New England Region Witness for Peace

Statement of Witness
Submitted by a member of the Witness for Peace New England delegation to Nicaragua and Cuba, May 2004

Nicaragua, Cuba, and Economics
Virginia L. Senders

Posted: February 18, 2005

Nicaragua has been the battleground where two great ideologies have clashed. Descriptions of the conflict have an almost archetypal sound, so dramatically can the combatants be charac-terized. On the one hand were, first, the forces of Somoza, puppet dictator with controls operated by the US, representing what has variously been called "free market capitalism," or "the free ´enterprise system." Now "the neoliberal eonomic model" (NLM) is the label for a system operated by global institutions such as the World Bank and the International Monetary Fund. Under any label its purpose is to maximize profit and the accumulation of wealth. On the other side were the forces of the Sandinistas, whose original ideals included a government for the people, especially the poor people. Their ideals reflected Marxist economic theory and a deep, structural Christianity called "liberation theology," in which Jesus' call for love of the "little ones" was the guiding principle. So clear was the conflict, so unmitigated by compromise or blurred by equivocation, that almost everyone who knew what was happening in Nicaragua felt passionately about it --one way or the other. President Reagan felt passionately enough to install and subsidize an illegal guerilla army against the Sandinistas and slap a total embargo on the country. In 1990, the people of Nicaragua, longing for an end to the hunger and the funerals and assaulted by a US designed and financed political campaign, voted to install Violetta Chamorro, the “unity candidate", as president.

On the island of Cuba, a similar ideological struggle has simmered and boiled since the 1950's. In 1959 Fidel Castro and his followers took power on the island from the dictator, Batista, and set up a different kind of dictatorship, (mostly) for the people. Agricultural reform aimed to give the peasants land plus the means to a decent life, especially education and health care. Cuba's split became a geographical as well as political when the avid supporters of free market enterprise, dreading the very word “communism," set up a new, undeclared republic in Miami. The US napalm -bombed Cuba's cane fields, starting an intermittent process of harassment and warfare--- military, economic and political-- that continues into the present. Fidel and the reforms that he started also continue along with some of the less attractive features of dictatorship like political repression. The United States calls Cuba a police state; followers of Fidel say “we love him."

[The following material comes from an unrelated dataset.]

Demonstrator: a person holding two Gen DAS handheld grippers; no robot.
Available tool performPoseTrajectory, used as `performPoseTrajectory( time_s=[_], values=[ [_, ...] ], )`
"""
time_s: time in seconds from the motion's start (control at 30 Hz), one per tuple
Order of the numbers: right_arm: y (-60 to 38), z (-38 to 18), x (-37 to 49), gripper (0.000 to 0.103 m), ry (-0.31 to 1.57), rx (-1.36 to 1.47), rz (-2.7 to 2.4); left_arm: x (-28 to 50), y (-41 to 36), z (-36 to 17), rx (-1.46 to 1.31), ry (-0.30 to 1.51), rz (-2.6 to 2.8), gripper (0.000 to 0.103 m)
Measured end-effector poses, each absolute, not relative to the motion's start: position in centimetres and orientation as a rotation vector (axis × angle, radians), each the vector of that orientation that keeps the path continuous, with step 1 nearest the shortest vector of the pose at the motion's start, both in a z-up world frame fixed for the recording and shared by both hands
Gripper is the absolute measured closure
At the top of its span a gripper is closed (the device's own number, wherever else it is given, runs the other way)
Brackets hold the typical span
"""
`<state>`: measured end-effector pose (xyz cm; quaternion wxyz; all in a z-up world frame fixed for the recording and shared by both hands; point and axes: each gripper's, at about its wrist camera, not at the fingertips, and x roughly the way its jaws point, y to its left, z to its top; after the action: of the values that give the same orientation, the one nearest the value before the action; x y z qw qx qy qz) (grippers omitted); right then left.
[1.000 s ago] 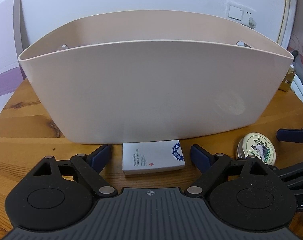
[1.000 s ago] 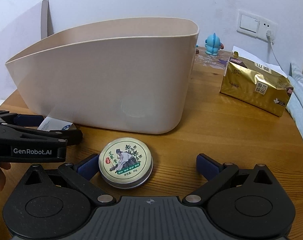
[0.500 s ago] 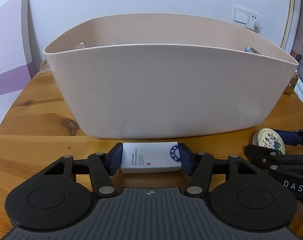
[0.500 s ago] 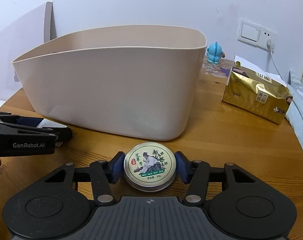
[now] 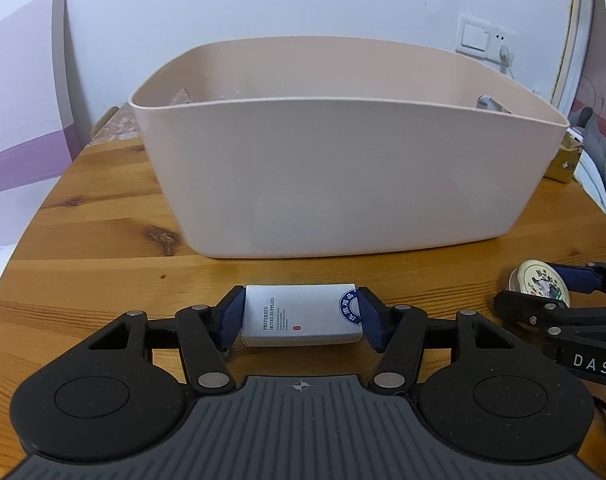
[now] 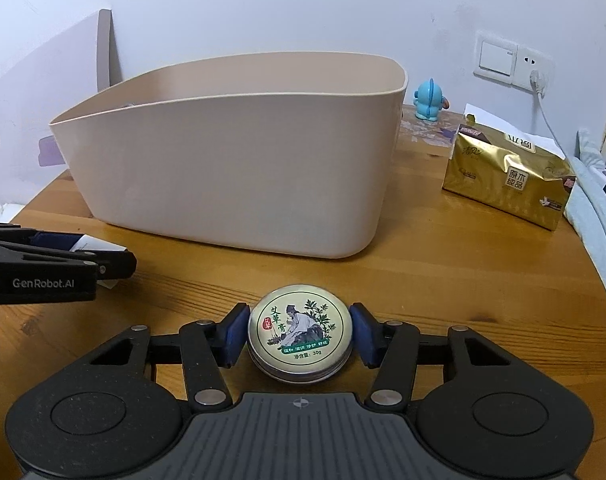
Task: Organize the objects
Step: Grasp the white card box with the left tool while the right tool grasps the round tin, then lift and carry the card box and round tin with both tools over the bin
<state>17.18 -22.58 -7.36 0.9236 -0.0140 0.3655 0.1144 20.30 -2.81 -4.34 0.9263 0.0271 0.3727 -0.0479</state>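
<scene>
A beige plastic tub (image 5: 343, 184) stands on the round wooden table (image 5: 83, 280); it also shows in the right wrist view (image 6: 239, 168). My left gripper (image 5: 299, 320) is shut on a small white box with blue print (image 5: 303, 316), held just in front of the tub. My right gripper (image 6: 299, 336) is shut on a round tin with a green plant picture (image 6: 299, 332), also in front of the tub. The tin (image 5: 539, 284) and the right gripper show at the right of the left wrist view. The left gripper (image 6: 83, 256) shows at the left of the right wrist view.
A gold tissue pack (image 6: 507, 176) lies at the right of the table. A small blue figurine (image 6: 429, 100) stands behind the tub near the wall. A wall switch and socket (image 6: 511, 60) with a plugged cable are at the back right. A white and purple board (image 5: 23, 112) leans at the left.
Both grippers closed, the left on the white box and the right on the tin. Both then rose and drew back from the tub with their objects.
</scene>
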Motion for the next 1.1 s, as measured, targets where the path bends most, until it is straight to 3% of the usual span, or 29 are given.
performPoseTrajectory(
  time_s=[1.1],
  values=[
    [-23.6, 2.3, 13.7, 0.051, 0.481, 0.021, 0.224, 17.2, -1.5, 5.0, 0.088, 0.543, -0.108, 0.043]
  ],
)
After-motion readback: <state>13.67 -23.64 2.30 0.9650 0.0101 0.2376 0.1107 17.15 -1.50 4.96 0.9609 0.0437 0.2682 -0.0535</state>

In May of 2004, I was one of fifteen people gathered in Managua under the auspices of Witness for Peace (WFP) to begin a study-tour of these two countries and to look at the neoliberal model from the inside and the outside. In Nicaragua, the model is dominant; in Cuba, it has been rejected. How have the lives of the people been affected in each case? We were witnesses, there to find out and report back. The delegation's schedule had been planned by our long-termers, young men and women (Americans except for Ariel, who was Cuban) who lived in the host country for about two years and acted as our guides, translators, and group facilitators.

During our week in Nicaragua we toured Managua, visited a church, a maquila, a sewing cooperative, a slum, two health clinic,s, a rural school,and a farming cooperative. We heard from an economist, and met with unemployed maquila workers who had been fired for striking, with members of a rural solidarity group , and with university students.. We lived for two days with families in the countryside. What were our gleanings?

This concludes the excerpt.